The Colombian Armed Forces have discovered one of the biggest cocaine laboratories ever found in the western department of Nariño, according to an army press release. The compound was reportedly capable of producing seven tons of cocaine per month and was run by the Comuneros del Sur Front of Colombia’s second largest guerrilla group, the National Liberation Army (ELN).
Estimated to be worth over $3.2 million, with more than $1.9 million in drug precursor materials, the complex consisted of two cocaine manufacturing plants, a living area for 50 people, and an electricity plant.
Three months of intelligence gathering led authorities to the cocaine processing facility, located in a woodland area in the municipality of Samaniego. The army seized 347 kg of what appeared to be cocaine, over 15,000 liters of liquid cocaine, seven tons of solid precursor material, and over 91,000 liters of liquid precursors.
InSight Crime Analysis
Nariño is one of Colombia’s main coca producing regions, with the Revolutionary Armed Forces of Colombia (FARC) guerrilla group known to use it as a base for cocaine production. It is far less common, however, to discover an ELN-run cocaine lab, especially of this scale.

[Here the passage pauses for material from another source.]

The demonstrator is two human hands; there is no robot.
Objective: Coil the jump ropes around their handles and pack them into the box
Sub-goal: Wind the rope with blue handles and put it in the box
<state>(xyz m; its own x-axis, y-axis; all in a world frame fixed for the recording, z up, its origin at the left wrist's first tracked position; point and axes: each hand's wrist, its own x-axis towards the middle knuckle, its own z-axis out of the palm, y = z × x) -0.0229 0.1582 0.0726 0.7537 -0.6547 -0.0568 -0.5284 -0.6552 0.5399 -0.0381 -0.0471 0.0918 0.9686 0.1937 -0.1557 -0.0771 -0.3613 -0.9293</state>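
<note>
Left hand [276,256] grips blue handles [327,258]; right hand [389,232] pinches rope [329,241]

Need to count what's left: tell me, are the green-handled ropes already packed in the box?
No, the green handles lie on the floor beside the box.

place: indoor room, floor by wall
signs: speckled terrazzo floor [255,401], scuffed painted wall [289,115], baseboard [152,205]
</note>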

SEE ALSO: ELN News and Profile
Following decades of avoiding involvement under Manuel Perez Martinez, alias “El Cura Perez,” the ELN’s greater role in the drug trade is now evident throughout Colombia. In the key coca growing department of Norte de Santander, the ELN front Juan Fernando Porras Martinez is funded entirely by drug trafficking, according to intelligence sources consulted by InSight Crime. The front’s leader, alias “Gonzalo Satelite,” allegedly took over a large coca producing zone following the demobilization of the Bloque Catatumbo, a faction of the paramilitary United Self-Defense Forces of Colombia (AUC).
Nevertheless, the ELN still appears to lack an efficient trafficking network in this region, with sources telling InSight Crime they have been unable to move 4.5 tons of cocaine since the recent death of major cocaine broker Victor Ramon Navarro, alias “Megateo.”
While the ELN’s traditional distance from the drug trade has been considered a reason for their slower growth compared to the FARC, the tables could soon turn. A potential demobilization of the FARC — who are currently believed to control up to 70 percent of all coca cultivation in Colombia — looms on the horizon. The ELN, however, are still struggling to get peace talks with the government underway. As a result, should elements of the FARC abandon their drug trafficking infrastructure across the country — as was the case with the demobilization of the AUC — the ELN may be next in line to fill the vacuum.